Action item: If pictures appear among the lines below, leave them out while you return exactly the lines from the one with "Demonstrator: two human" through the one with "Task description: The".

+===+

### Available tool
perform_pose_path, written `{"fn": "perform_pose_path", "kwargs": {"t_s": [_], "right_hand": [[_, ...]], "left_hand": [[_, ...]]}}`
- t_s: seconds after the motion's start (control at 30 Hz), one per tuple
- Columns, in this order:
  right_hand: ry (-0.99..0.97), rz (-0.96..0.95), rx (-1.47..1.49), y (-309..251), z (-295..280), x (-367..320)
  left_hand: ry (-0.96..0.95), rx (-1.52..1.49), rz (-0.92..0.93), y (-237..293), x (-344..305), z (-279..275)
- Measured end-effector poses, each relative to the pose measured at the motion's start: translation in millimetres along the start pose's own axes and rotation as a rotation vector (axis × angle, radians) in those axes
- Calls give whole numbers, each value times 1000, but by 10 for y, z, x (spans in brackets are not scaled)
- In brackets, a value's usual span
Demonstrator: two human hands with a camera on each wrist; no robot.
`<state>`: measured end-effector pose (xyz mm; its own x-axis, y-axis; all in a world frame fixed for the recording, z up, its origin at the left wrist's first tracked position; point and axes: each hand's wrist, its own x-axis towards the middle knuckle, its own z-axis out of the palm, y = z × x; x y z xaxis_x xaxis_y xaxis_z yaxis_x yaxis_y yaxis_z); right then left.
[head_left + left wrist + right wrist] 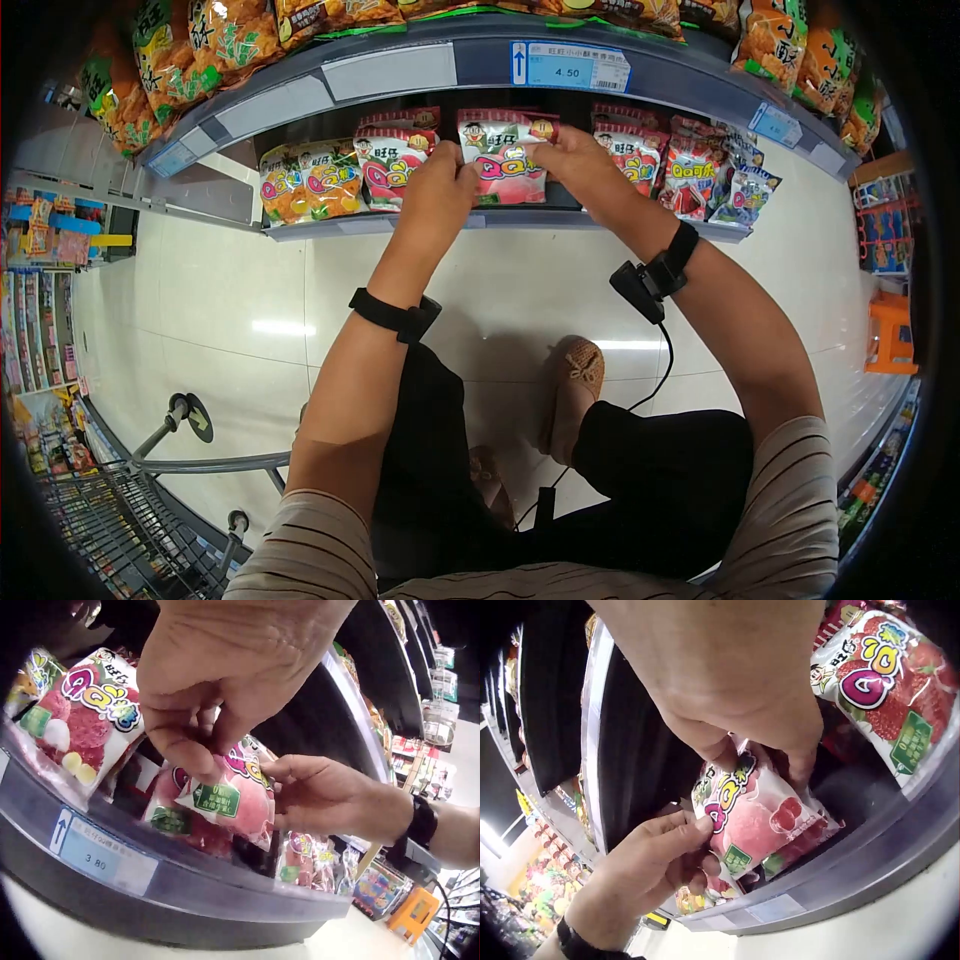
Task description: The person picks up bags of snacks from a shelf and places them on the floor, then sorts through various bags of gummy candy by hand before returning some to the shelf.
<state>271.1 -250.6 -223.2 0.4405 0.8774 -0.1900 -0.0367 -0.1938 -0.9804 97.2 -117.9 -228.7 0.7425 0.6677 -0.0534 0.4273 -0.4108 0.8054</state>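
Note:
A pink-and-white bag of QQ gummy candy point(508, 168), with peaches printed on it, is held upright at the lower shelf between both hands. My left hand point(438, 192) pinches its left edge between thumb and fingers. On the opposite side, my right hand point(592, 178) grips the upper right edge. The right wrist view shows the held bag point(754, 814) in front of another pink bag point(799, 851). Red-printed gummy bags point(900, 690) stand to the right of it, and one more gummy bag point(88, 712) stands to the left.
Above, a shelf edge point(390, 68) carries price labels and orange snack bags point(225, 40). The lower shelf's lip point(340, 226) bears a 3.80 price tag point(101, 859). A shopping cart point(130, 530) stands at lower left; an orange stool point(890, 332) is at far right.

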Motion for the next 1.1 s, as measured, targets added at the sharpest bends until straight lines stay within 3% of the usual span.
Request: {"fn": "perform_pose_path", "kwargs": {"t_s": [0.07, 0.1, 0.23, 0.33, 0.43, 0.53, 0.67, 0.73, 0.93, 1.03, 1.1], "right_hand": [[105, -49, -107, 185, 23, 42], [145, -31, -301, 182, 14, 33], [181, -89, -507, 269, 48, 17], [168, -109, -508, 316, 42, 32], [183, -117, -519, 304, 47, 30], [177, 2, -422, 225, 52, -8], [225, 12, -454, 191, 51, -32], [233, 3, -397, 121, 69, -80], [279, -244, -268, 344, 14, 142], [238, 5, -359, 235, 6, 48], [235, -38, -317, 295, 19, 55]], "left_hand": [[53, 121, 58, -50, 19, 34], [68, 143, 79, -52, -2, 44], [116, 213, 168, -71, -94, 100], [127, 308, 207, -73, -122, 156], [5, 290, 48, 7, -125, 162], [-71, 96, -100, -121, -17, 247], [-17, -96, -94, -151, 31, 339], [-21, -231, -118, 121, -52, 260], [15, -383, -138, 73, 20, 316], [13, -375, -156, 52, 7, 341], [-24, -385, -137, 47, 2, 333]]}}
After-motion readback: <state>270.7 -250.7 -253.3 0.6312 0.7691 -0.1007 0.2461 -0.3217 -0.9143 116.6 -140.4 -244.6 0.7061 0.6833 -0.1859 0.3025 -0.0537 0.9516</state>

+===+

Problem solution:
Demonstrator: two human hands with a camera on each wrist; no robot.
`<state>`: measured end-effector pose (xyz mm; its own x-axis, y-axis; all in a world frame fixed for the recording, z up, its origin at the left wrist's first tracked position; point and axes: each hand's wrist, its own x-axis towards the middle knuckle, its own z-axis out of the palm, y = z × x; x y z xaxis_x xaxis_y xaxis_z yaxis_x yaxis_y yaxis_z); right then left.
[head_left + left wrist + right wrist] 
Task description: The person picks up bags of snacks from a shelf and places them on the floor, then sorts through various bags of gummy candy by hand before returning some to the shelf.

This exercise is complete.